Exercise>
Starting at the first line and ending at the last, output the data exactly.

Entries taken from a collection:
━━━━

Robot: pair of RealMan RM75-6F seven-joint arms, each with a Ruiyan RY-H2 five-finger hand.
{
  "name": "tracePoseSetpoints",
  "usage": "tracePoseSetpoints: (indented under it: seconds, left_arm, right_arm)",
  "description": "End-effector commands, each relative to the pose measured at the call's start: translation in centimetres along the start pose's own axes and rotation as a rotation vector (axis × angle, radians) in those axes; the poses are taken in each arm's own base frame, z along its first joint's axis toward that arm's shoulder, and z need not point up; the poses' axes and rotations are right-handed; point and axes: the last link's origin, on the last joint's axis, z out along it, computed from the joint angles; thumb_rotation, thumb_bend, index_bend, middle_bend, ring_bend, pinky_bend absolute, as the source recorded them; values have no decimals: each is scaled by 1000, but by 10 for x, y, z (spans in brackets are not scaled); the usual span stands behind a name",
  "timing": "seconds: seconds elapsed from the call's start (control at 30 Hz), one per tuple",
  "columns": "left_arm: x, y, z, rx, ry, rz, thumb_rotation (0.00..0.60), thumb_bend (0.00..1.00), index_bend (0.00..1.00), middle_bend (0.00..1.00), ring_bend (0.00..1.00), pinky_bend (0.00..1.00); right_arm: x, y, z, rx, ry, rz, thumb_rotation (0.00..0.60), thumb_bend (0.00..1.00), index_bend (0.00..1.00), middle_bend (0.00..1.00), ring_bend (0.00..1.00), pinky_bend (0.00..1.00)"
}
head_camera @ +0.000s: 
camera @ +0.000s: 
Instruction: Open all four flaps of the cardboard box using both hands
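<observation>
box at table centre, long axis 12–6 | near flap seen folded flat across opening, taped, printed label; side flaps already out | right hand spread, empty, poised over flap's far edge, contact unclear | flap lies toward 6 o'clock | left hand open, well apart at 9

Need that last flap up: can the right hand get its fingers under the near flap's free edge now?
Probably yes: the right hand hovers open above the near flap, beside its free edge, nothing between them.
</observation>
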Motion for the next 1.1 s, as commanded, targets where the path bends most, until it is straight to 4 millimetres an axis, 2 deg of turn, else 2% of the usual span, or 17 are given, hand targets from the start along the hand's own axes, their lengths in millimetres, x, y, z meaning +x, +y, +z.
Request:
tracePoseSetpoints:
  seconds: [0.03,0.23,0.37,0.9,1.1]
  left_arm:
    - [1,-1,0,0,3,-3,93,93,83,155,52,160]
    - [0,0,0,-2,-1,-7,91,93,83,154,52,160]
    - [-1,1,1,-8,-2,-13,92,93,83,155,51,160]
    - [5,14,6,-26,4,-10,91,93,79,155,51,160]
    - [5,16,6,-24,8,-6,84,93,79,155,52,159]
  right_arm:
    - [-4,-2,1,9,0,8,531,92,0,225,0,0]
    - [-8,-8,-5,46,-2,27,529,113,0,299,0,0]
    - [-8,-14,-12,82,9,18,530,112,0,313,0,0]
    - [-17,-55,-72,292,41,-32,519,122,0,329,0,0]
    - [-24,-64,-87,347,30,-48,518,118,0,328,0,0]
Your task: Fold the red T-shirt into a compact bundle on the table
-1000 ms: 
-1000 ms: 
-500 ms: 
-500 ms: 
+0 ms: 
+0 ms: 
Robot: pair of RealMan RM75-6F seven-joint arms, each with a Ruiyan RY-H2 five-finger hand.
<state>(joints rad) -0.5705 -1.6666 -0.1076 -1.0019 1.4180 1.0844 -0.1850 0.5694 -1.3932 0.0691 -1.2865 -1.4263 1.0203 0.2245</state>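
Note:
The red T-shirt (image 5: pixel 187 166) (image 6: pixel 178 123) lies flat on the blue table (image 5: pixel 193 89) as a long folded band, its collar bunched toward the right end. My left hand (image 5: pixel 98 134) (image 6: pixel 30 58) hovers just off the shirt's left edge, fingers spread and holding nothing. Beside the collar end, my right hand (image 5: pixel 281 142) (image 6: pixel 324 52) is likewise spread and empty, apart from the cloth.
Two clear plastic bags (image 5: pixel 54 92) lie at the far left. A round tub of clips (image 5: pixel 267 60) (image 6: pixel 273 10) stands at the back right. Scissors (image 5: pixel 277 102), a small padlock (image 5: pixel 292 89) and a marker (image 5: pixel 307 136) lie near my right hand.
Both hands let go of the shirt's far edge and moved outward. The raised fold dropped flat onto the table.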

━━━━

Answer box>
Robot: pair of RealMan RM75-6F seven-joint arms, each with a Ruiyan RY-H2 five-finger hand.
{
  "name": "tracePoseSetpoints",
  "usage": "tracePoseSetpoints: (indented under it: seconds, left_arm, right_arm)",
  "description": "End-effector commands, each relative to the pose measured at the call's start: translation in centimetres along the start pose's own axes and rotation as a rotation vector (axis × angle, radians) in those axes; the poses are taken in each arm's own base frame, z along its first joint's axis toward that arm's shoulder, and z need not point up; the poses' axes and rotations are right-handed; point and axes: the last link's origin, on the last joint's axis, z out along it, computed from the joint angles; thumb_rotation, thumb_bend, index_bend, middle_bend, ring_bend, pinky_bend absolute, as the source recorded them; values have no decimals: each is scaled by 1000, but by 10 for x, y, z (spans in brackets are not scaled); the usual span stands behind a name",
  "timing": "seconds: seconds elapsed from the call's start (control at 30 Hz), one per tuple",
  "columns": "left_arm: x, y, z, rx, ry, rz, thumb_rotation (0.00..0.60), thumb_bend (0.00..1.00), index_bend (0.00..1.00), middle_bend (0.00..1.00), ring_bend (0.00..1.00), pinky_bend (0.00..1.00); right_arm: x, y, z, rx, ry, rz, thumb_rotation (0.00..0.60), thumb_bend (0.00..1.00), index_bend (0.00..1.00), middle_bend (0.00..1.00), ring_bend (0.00..1.00), pinky_bend (0.00..1.00)"
}
head_camera @ +0.000s: 
camera @ +0.000s: 
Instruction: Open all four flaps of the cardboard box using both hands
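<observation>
box at table centre, long axis 12–6 | near flap seen folded flat across opening, taped, printed label; side flaps already out | right hand spread, empty, poised over flap's far edge, contact unclear | flap lies toward 6 o'clock | left hand open, well apart at 9

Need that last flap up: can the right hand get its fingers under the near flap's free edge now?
Probably yes: the right hand hovers open above the near flap, beside its free edge, nothing between them.
</observation>
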Motion for the next 1.1 s, as commanded, targets where the path bends most, until it is straight to 4 millimetres an axis, 2 deg of turn, else 2% of the usual span, or 17 are given, hand targets from the start along the hand's own axes, their lengths in millimetres, x, y, z meaning +x, +y, +z.
Request:
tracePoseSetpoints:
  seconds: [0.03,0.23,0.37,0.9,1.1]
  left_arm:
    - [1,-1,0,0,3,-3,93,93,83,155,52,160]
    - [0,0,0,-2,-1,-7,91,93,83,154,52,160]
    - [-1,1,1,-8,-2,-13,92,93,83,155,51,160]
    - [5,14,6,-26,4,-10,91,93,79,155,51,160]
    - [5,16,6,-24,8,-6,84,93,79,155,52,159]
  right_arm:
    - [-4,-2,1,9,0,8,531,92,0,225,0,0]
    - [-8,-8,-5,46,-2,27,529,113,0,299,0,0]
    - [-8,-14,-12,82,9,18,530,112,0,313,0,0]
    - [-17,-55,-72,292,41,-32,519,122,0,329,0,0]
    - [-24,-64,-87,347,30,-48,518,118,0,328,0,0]
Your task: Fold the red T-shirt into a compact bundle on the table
-1000 ms: 
-1000 ms: 
-500 ms: 
-500 ms: 
+0 ms: 
+0 ms: 
Robot: pair of RealMan RM75-6F seven-joint arms, each with a Ruiyan RY-H2 five-finger hand.
<state>(joints rad) -0.5705 -1.6666 -0.1076 -1.0019 1.4180 1.0844 -0.1850 0.5694 -1.3932 0.0691 -1.2865 -1.4263 1.0203 0.2245</state>
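Note:
The red T-shirt (image 5: pixel 187 166) (image 6: pixel 178 123) lies flat on the blue table (image 5: pixel 193 89) as a long folded band, its collar bunched toward the right end. My left hand (image 5: pixel 98 134) (image 6: pixel 30 58) hovers just off the shirt's left edge, fingers spread and holding nothing. Beside the collar end, my right hand (image 5: pixel 281 142) (image 6: pixel 324 52) is likewise spread and empty, apart from the cloth.
Two clear plastic bags (image 5: pixel 54 92) lie at the far left. A round tub of clips (image 5: pixel 267 60) (image 6: pixel 273 10) stands at the back right. Scissors (image 5: pixel 277 102), a small padlock (image 5: pixel 292 89) and a marker (image 5: pixel 307 136) lie near my right hand.
Both hands let go of the shirt's far edge and moved outward. The raised fold dropped flat onto the table.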

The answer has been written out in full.